Tabouret Emeline, Fabbro Michel, Autran Didier, Hoang-Xuan Khe, Taillandier Luc, Ducray François, Barrie Maryline, Sanson Marc, Kerr Christine, Cartalat-Carel Stephanie, Loundou Anderson, Guillevin Remy, Mokhtari Karima, Figarella-Branger Dominique, Delattre Jean-Yves, Chinot Olivier
APHM, CHU Timone, Service de Neurooncologie, Marseille, France.
Institut Régional du Cancer de Montpellier, Service de radiothérapie, Montpellier, France.
Oncologist. 2021 Aug;26(8):647-e1304. doi: 10.1002/onco.13765. Epub 2021 Apr 20.

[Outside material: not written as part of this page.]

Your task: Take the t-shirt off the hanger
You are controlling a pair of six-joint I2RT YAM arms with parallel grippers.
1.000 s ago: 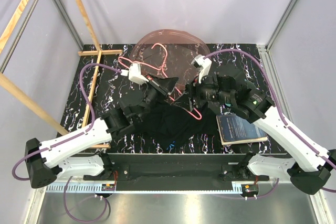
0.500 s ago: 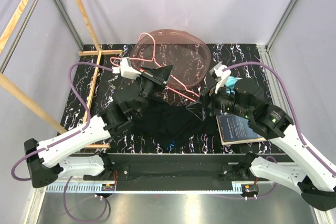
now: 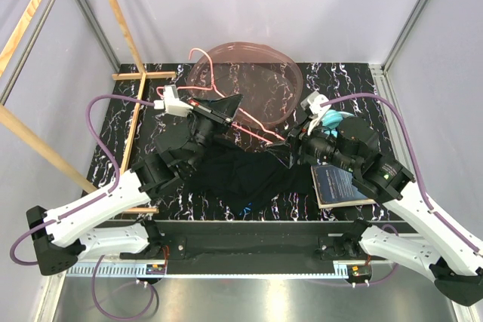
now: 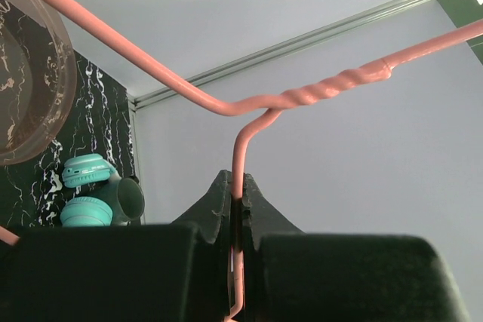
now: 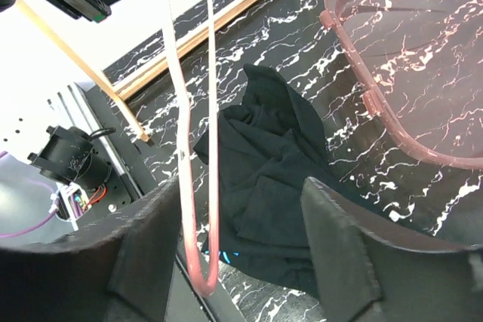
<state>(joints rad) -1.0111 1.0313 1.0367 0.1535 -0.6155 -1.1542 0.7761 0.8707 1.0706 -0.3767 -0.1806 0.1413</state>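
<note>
The pink wire hanger [image 3: 264,127] is held up in the air by my left gripper [image 3: 229,108]. In the left wrist view the jaws [image 4: 239,203] are shut on the wire just below the hanger's twisted neck [image 4: 332,85]. The black t-shirt [image 3: 241,175] lies crumpled on the table below. It also shows in the right wrist view [image 5: 279,164]. My right gripper [image 3: 293,147] is open and holds nothing [image 5: 241,254]. The hanger's bare end loop [image 5: 198,265] hangs between its fingers, close to the left finger [image 5: 143,254], with no cloth on it.
A clear pink basin [image 3: 249,84] stands at the back centre. Teal headphones [image 3: 330,118] lie at the right, with a dark book [image 3: 343,184] in front of them. Wooden frame bars [image 3: 138,122] run along the table's left side.
My left gripper has carried the hanger left and back. My right gripper has drawn back to the right, away from the hanger. The t-shirt stays on the table.
</note>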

Treatment with temozolomide and BCNU was associated with substantial response and survival rates for patients with unresectable anaplastic glioma, suggesting potential therapeutic alternative for these patients. The optimal treatment for unresectable large anaplastic gliomas remains debated.
The optimal treatment for unresectable large anaplastic gliomas remains debated.
Adult patients with histologically proven unresectable anaplastic oligodendroglioma or mixed gliomas (World Health Organization [WHO] 2007) were eligible. Treatment consisted of BCNU (150 mg/m ) and temozolomide (110 mg/m for 5 days) every 6 weeks for six cycles before radiotherapy.
Between December 2005 and December 2009, 55 patients (median age of 53.1 years; range, 20.5-70.2) were included. Forty percent of patients presented with wild-type IDH1 gliomas, and 30% presented with methylated MGMT promoter. Median progression-free survival (PFS), centralized PFS, and overall survival (OS) were 16.6 (95% confidence interval [CI], 12.8-20.3), 15.4 (95% CI, 10.0-20.8), and 25.4 (95% CI, 17.5-33.2) months, respectively. Complete and partial responses under chemotherapy were observed for 28.3% and 17% of patients, respectively. Radiotherapy completion was achieved for 75% of patients. Preservation of functional status and self-care capability (Karnofsky performance status [KPS] ≥70) were preserved until disease progression for 69% of patients. Grade ≥ 3 toxicities were reported for 52% of patients, and three deaths were related to treatment. By multivariate analyses including age and KPS, IDH mutation was associated with better prognostic for both PFS and OS, whereas MGMT promoter methylation was associated with better OS.
The association of BCNU and temozolomide upfront is active for patients with unresectable anaplastic gliomas, but toxicity limits its use.
替莫唑胺和卡氮芥治疗与不可切除的间变性胶质瘤患者的显著缓解率和生存率相关,提示这可能是这些患者的潜在治疗选择。对于不可切除的大型间变性胶质瘤的最佳治疗方法仍存在争议。
对于不可切除的大型间变性胶质瘤的最佳治疗方法仍存在争议。
组织学确诊为不可切除的间变性少突胶质细胞瘤或混合性胶质瘤(世界卫生组织[WHO]2007年)的成年患者符合条件。治疗方案为在放疗前每6周进行一次卡氮芥(150mg/m²)和替莫唑胺(110mg/m²,持续5天),共六个周期。
2005年12月至2009年12月期间,纳入55例患者(中位年龄53.1岁;范围20.5 - 70.2岁)。40%的患者为野生型异柠檬酸脱氢酶1(IDH1)胶质瘤,30%的患者为O6-甲基鸟嘌呤-DNA甲基转移酶(MGMT)启动子甲基化。中位无进展生存期(PFS)、集中PFS和总生存期(OS)分别为16.6个月(95%置信区间[CI],12.8 - 20.3)、15.4个月(95%CI,10.0 - 20.8)和25.4个月(95%CI,17.5 - 33.2)。化疗后分别有28.3%和17%的患者观察到完全缓解和部分缓解。75%的患者完成了放疗。69%的患者在疾病进展前保持功能状态和自我护理能力(卡诺夫斯基功能状态评分[KPS]≥70)。52%的患者报告有≥3级毒性反应,3例死亡与治疗相关。通过包括年龄和KPS的多因素分析,IDH突变与PFS和OS的预后较好相关,而MGMT启动子甲基化与较好的OS相关。
卡氮芥和替莫唑胺的联合一线治疗对不可切除的间变性胶质瘤患者有效,但毒性限制了其应用。